26 thoughts on “The Art of Composition (or how to avoid going off at a tangent)

    1. Thank you so much, Athira

      1. Most welcome🙏🏻🙏🏻🙏🏻

  1. Thanx Emma for this blog

    1. You are welcome, Cécile

  2. Your paintings are beautiful

    1. Thank you so much, Bindy. I am glad ypu like them.

  3. White Bridge Arranmore fits in perfectly with that corner of the room! I learned a few things from this post and the videos that goes with it. Thank you!

    1. Thank you, Hein. I am learning all the time too!

  4. Beautiful paintings! They do give me such a peaceful feeling – Neek

    1. That’s lovely. Thank you so much! Maybe its the absence of people in them!?lol??

      1. So true! Hee hee! Take care Emma

  5. To my knowledge you have never “slavishly copied a photograph” 😊 And OMG those street lamps! They looked like a bunch of random toothpicks in the photo. Good riddance to them!

    1. Yep, too many toothpicks!

  6. I imagine that one of the great joys of being an artist is that you can create your reality as you wish to see it. Telegraph poles and lamp standards are not needed . So unlike photography where you would have to take the poles and perhaps later photoshop them out as an artist you can simply not include them. I always enjoy your painting as they are full of life and color and no poles!

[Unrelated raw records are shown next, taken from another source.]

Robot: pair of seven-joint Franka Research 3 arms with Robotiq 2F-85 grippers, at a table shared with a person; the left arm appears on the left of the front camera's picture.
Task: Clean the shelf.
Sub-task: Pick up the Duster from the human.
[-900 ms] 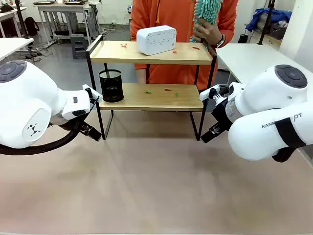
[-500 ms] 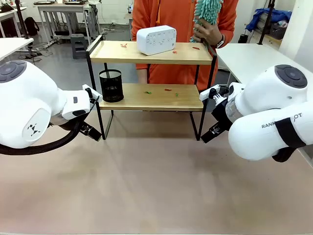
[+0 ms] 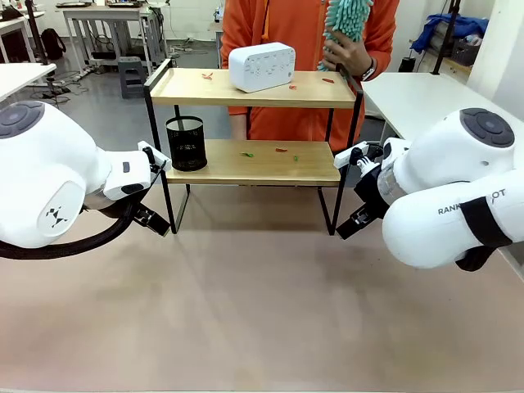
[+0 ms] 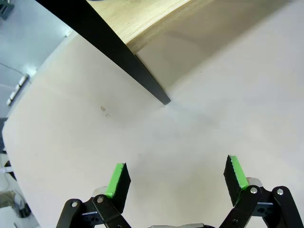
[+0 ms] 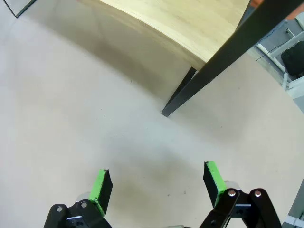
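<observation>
Left gripper [image 4: 176, 176] and right gripper [image 5: 157, 182] both gape wide with nothing in them, low at 10 and 2 o'clock by the front legs of the shelf [image 3: 246, 171], which stands at 12. Cleaning looks unstarted imo: scraps [image 3: 281, 150] litter both boards. Up top a white box [image 3: 262, 67], and at 9 below a mesh cup [image 3: 186, 143], get in the way. Person's hand [image 3: 350, 56] holds a teal duster [image 3: 348, 18] at 1.

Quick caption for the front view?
Person holds teal duster behind scrap-strewn shelf; white box on top; left arm, right arm flanking.
</observation>
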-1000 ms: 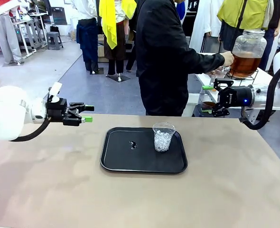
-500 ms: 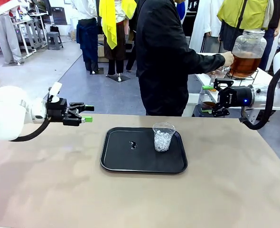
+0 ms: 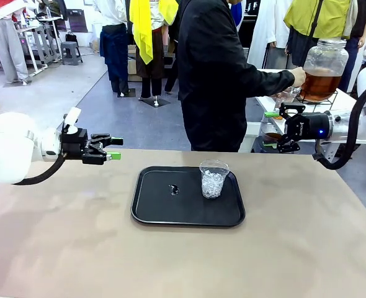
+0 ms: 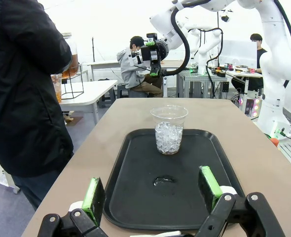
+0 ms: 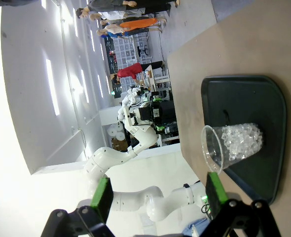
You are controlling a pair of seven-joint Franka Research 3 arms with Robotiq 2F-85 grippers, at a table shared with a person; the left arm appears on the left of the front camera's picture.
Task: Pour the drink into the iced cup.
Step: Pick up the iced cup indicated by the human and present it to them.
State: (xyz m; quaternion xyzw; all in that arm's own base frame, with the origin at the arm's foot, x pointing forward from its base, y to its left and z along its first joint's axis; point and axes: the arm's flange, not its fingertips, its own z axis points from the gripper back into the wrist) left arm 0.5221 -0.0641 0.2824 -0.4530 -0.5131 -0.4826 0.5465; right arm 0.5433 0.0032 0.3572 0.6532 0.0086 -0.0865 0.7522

    1. Thank you, Lueeen. I do sometimes include a telegraph pole if it helps the composition. The wonderful thing about Gola Island, off the Donegal coast, is that there are no telegraph poles at all!

  7. Your views, and paintings, of these places turn out much better than reality. I like the way you highlight what is already there and remove the ugliness.

    1. Thank you, Pam. I dont removed all “ugliness” as such, as the rocks and heather in the left hand corner could be considered “ugly” but I do remove things that make the painting difficult to understand/or read. This view from Arranmore really is this good.

  8. Real life often needs improving on, doesn’t it? And as an artist you’re totally at liberty to do that 🙂 🙂 One of my bugbears is overhead wires and pylons. I wish I could just paint them out. 🙂 It’s a lovely painting, Emma.

    1. I visited Istanbul way back in the late 1980s and was struck by the crazy mass of wires that were slung above the street. I wonder if they had tidied them up in the intervening decades?

  9. you still have Telegraph operating? or is that the word the English use for Telephone poles still?

    1. Lol! They are called telegraph poles but they carry phone lines, I guess. I am wondering if they carry electricity too but I really dont have a clue!

      1. Yes they do Emma. Power lines will be on top,usually three cables with phone/fiber optics hung below.

  10. Another lovely painting, Emma. I learnt so much from your post, and the links, especially the second video. i have never had formal training in composition and it is something I have never really thought much about. Maybe now I use some of the things I learnt here! Thanks for helping me take another step along the art road.

    1. Me too, Anne. I look things up and think about them.